IF 4.2 Q2 PERIPHERAL VASCULAR DISEASE Pub Date : 2023-03-15 DOI: 10.1186/s40885-022-00233-2
Hack-Lyoung Kim, Jaehoon Chung, Seokmoon Han, Hyun Sung Joh, Woo-Hyun Lim, Jae-Bin Seo, Sang-Hyun Kim, Joo-Hee Zo, Myung-A Kim

Background: Little is known about the characteristics of arterial stiffness in heart failure (HF). This study was performed to compare the degree of arterial stiffness and its association with left ventricular (LV) diastolic function among three groups: control subjects, patients with HF with reduced ejection fraction (HFrEF), and patients with HF with preserved ejection fraction (HFpEF).

Methods: A total of 83 patients with HFrEF, 68 patients with HFpEF, and 84 control subjects were analyzed. All HF patients had a history of hospitalization for HF treatment. Brachial-ankle pulse wave velocity (baPWV) measurement and transthoracic echocardiography were performed at the same day in a stable condition.

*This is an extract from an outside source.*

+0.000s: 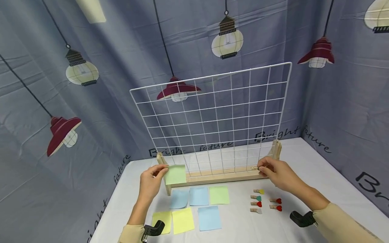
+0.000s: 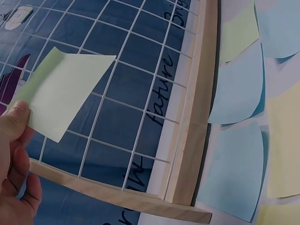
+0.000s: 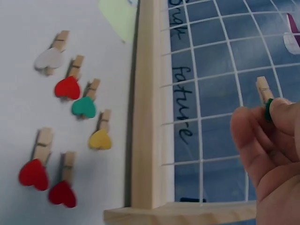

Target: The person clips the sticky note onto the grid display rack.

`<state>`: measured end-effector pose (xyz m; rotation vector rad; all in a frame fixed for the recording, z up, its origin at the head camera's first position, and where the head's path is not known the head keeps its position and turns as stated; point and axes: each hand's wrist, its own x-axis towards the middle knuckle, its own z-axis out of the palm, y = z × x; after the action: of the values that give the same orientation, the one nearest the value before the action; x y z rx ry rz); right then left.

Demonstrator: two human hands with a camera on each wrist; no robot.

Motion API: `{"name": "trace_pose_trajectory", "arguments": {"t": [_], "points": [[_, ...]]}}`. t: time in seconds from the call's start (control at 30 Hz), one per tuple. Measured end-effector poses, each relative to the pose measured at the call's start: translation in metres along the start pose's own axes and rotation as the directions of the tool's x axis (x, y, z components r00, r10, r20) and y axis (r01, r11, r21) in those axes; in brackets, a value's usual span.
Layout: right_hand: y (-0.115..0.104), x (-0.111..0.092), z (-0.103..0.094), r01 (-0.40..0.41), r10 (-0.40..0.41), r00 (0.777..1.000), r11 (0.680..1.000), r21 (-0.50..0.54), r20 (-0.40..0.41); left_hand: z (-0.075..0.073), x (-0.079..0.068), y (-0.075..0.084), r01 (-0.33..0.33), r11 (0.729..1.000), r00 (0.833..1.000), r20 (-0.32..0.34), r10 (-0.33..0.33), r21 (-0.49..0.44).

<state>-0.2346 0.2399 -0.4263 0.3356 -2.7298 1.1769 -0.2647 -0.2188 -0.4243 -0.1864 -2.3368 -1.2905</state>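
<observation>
My left hand (image 1: 151,182) pinches a light green sticky note (image 1: 176,174) by its edge, in front of the lower left of a white wire grid (image 1: 212,76). In the left wrist view the note (image 2: 70,93) bends slightly, its far corners free. At the grid's lower right, my right hand (image 1: 279,173) pinches a small wooden clothespin (image 3: 263,89) by its green heart end. The bare wooden end points away from the fingers. From these views I cannot tell whether the note or clothespin touches the wires.
The grid stands upright in a wooden base (image 1: 218,176). Before it on the white table lie blue notes (image 1: 209,218), yellow notes (image 1: 183,220) and a green note (image 1: 219,195). Several heart clothespins (image 1: 256,204) lie at the right. A patterned curtain (image 1: 121,40) hangs behind.
</observation>
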Motion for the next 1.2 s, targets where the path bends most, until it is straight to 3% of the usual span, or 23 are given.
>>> {"name": "trace_pose_trajectory", "arguments": {"t": [0.47, 0.83, 1.03, 1.2], "points": [[-0.032, 0.021, 0.000, 0.139, -0.139, 0.990, 0.988, 0.072, -0.002, 0.002, 0.004, 0.006, -0.002, 1.000, 0.999, -0.048, 0.001, -0.008], [-0.058, 0.035, 0.007, 0.276, -0.274, 0.961, 0.958, 0.077, -0.032, 0.005, 0.010, 0.014, -0.005, 1.000, 0.998, -0.070, 0.005, 0.002], [-0.067, 0.041, 0.009, 0.301, -0.297, 0.953, 0.948, 0.105, -0.055, 0.006, 0.012, 0.016, -0.011, 1.000, 0.997, -0.075, 0.011, -0.008], [-0.079, 0.045, 0.007, 0.238, -0.233, 0.971, 0.961, 0.140, -0.049, 0.008, 0.015, 0.019, -0.010, 1.000, 0.997, -0.076, 0.009, -0.012]]}}
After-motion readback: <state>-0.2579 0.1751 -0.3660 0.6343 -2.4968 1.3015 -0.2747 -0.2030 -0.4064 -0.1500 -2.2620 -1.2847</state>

Results: The baPWV was significantly higher in patients with both HFrEF and HFpEF compared to control subjects (1,661 ± 390, 1,909 ± 466, and 1,477 ± 296 cm/sec, respectively; P < 0.05 for each). After adjustment of age, baPWV values were similar between patients with HFrEF and HFpEF (P = 0.948). In the multiple linear regression analysis, baPWV was significantly associated with both septal e' velocity (β = -0.360, P = 0.001) and E/e' (β = 0.344, P = 0.001). However, baPWV was not associated with either of the diastolic indices in HFrEF group. The baPWV was associated only with septal e' velocity (β = -0.429, P = 0.002) but not with E/e' in the HFpEF group in the same multivariable analysis.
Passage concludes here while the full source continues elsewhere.